Employee turnover rate is typically calculated as a percentage. The formula is as simple as the number of employee departures, divided by the number of average employees, multiplied by one hundred.
For example, if a company has an average of one hundred employees and fifteen employees leave during the year, the turnover rate is fifteen percent, because the equation would pan out to be fifteen divided by one hundred, times one hundred.
One reason the discussion of employee turnover rates fall on deaf ears with cannabis business executive teams is that they look to the profit and loss statement to get their information and the cost of employee turnover isn’t usually given its own line item. However, the truth is that high employee turnover comes with high costs to the business.
Cost of High Employee Turnover
It's estimated that the cost of replacing an employee can range from one-half to two times the employee's annual salary. These costs come from recruitment, training, lost productivity, and more. Let's imagine you're running a cozy cannabis consumption lounge. Now, you've noticed that your staff is changing faster than the seasons. This isn't just a minor inconvenience. There are real costs and impacts associated with this constant change.
Every time an employee exits, it activates a chain reaction of costs. According to the Society for Human Resource Management (SHRM), the average cost per hire in the U.S. is around $4,129, with an average time of 42 days to fill a given position.
When an employee resigns, their knowledge and expertise don’t get immediately transferred to their replacement. The Center for American Progress has noted that businesses spend about one-fifth of an employee’s annual salary on training replacements.
Orientation & Onboarding
Before diving into job-specific roles, new hires often undergo orientation which familiarizes them with company culture, policies, and basic operations. This might involve HR hours, materials, and sometimes even dedicated sessions or seminars.
Teaching a new hire the nuances of their specific job role, like making a specialized cannabis-infused latte, requires training time from experienced staff or trainers. Inefficient training can also lead to mistakes that might cost the business in terms of reputation or wasted materials.
It takes time for new hires to reach the productivity level of their predecessors. According to the Institute for Research on Labor and Employment (IRLE) at the University of California, Berkeley, it can take up to two years for a new employee to reach the productivity of an experienced worker.
A new employee might take more time to complete tasks initially, be more prone to errors, or require assistance, leading to slowed operations.
Existing employees might need to spend time guiding new hires, leading them to divert time from their primary roles, further reducing productivity.
Constant turnover can significantly dampen the morale of remaining employees. A survey by Robert Half indicated that 22% of workers claimed their morale was somewhat or very negatively affected when a colleague resigned.
High turnover rates might give an impression of job instability or organizational problems, leading existing employees to reconsider their own tenure with the company.

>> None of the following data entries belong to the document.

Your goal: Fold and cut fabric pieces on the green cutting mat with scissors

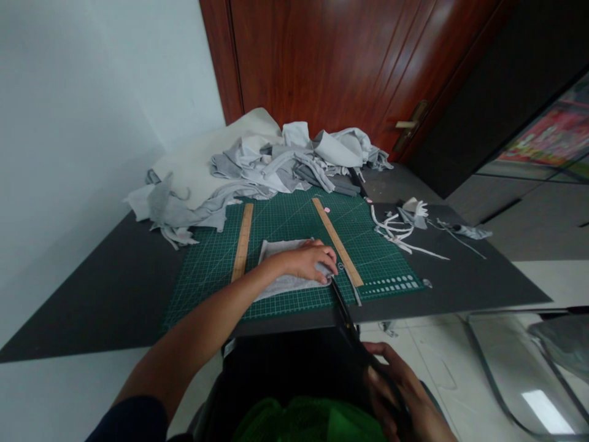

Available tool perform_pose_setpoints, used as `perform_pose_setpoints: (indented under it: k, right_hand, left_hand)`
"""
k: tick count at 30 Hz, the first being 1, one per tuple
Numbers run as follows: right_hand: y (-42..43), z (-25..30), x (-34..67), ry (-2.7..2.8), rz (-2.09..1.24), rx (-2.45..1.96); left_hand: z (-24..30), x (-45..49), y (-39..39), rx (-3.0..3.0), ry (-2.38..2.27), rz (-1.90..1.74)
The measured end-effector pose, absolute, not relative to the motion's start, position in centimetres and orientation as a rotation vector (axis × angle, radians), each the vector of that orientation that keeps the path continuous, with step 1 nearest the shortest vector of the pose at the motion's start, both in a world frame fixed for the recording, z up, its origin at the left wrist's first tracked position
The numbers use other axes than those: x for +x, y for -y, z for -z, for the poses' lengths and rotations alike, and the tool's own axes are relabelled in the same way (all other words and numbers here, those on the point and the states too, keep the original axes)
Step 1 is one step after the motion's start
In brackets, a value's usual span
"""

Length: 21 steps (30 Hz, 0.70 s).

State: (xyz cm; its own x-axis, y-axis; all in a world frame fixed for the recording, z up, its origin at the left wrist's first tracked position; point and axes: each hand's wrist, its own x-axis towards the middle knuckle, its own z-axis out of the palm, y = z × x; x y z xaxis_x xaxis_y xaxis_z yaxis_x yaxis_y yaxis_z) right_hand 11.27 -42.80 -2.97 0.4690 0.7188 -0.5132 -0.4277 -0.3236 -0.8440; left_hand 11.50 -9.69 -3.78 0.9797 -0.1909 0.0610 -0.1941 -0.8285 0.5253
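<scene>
A grey piece of fabric point(280, 284) lies flat on the green cutting mat point(285, 218). My left hand point(309, 260) is closed on its right-hand edge, with a bit of the cloth bunched under the fingers. Below the table's front edge, my right hand point(398, 383) grips the handles of black scissors point(343, 307). Their blades point up and left, and the tips touch or nearly touch the cloth by my left fingers. How far the blades are apart I cannot tell. A thin grey strip point(353, 287) lies just right of the scissors.
Two wooden rulers, a left one point(242, 242) and a right one point(337, 242), flank the fabric. Heaped grey and white cloth point(276, 162) fills the table's back. White strips point(398, 232) and scraps point(414, 212) lie at right. A wooden door point(313, 61) stands behind the dark table point(115, 288).
</scene>
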Motion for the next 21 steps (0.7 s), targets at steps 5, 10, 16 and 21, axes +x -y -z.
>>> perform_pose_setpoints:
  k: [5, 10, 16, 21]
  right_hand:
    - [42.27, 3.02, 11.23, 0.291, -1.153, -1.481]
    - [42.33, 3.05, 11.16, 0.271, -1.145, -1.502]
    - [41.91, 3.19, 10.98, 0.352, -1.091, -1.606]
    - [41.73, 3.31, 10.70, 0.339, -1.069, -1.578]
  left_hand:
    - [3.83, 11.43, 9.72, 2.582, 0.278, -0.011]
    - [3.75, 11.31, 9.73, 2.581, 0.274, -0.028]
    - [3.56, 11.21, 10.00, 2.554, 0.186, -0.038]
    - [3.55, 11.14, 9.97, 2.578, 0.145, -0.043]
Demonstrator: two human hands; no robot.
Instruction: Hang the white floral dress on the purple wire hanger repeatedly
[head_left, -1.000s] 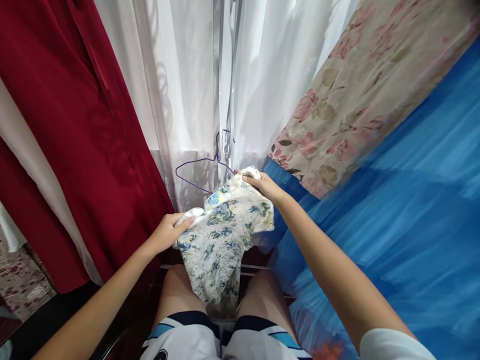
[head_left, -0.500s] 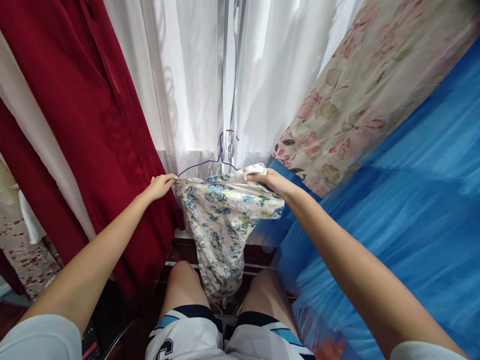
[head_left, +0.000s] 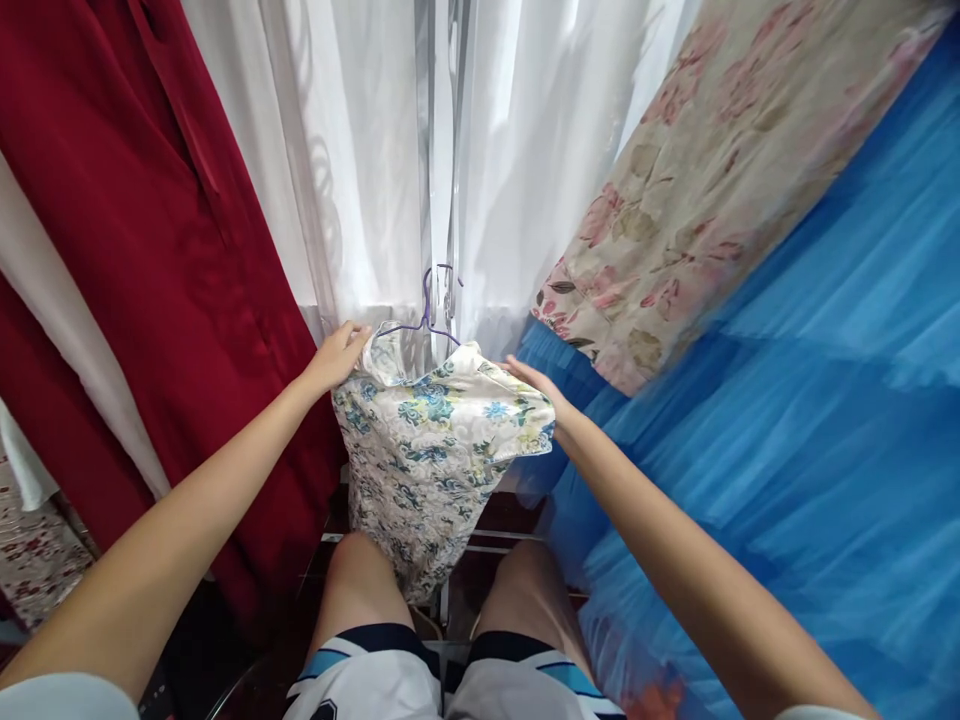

Employees form professional bonds and collaborate on projects. When a member leaves, it disrupts workflows and requires adjustments. Losing colleagues regularly can erode the sense of community within the workplace.
Think about it. Every time someone leaves, you're spending money on ads to attract new talent, spending money on the hours it takes managers to conduct interviews, and maybe even taking on the expense of background checks and agent card fees.
Advertising and Promotion
Placing job ads on premier job boards, running recruitment marketing campaigns, and promoting open positions on social media platforms often come with significant costs. Some high-demand job roles might even require premium listings which are pricier.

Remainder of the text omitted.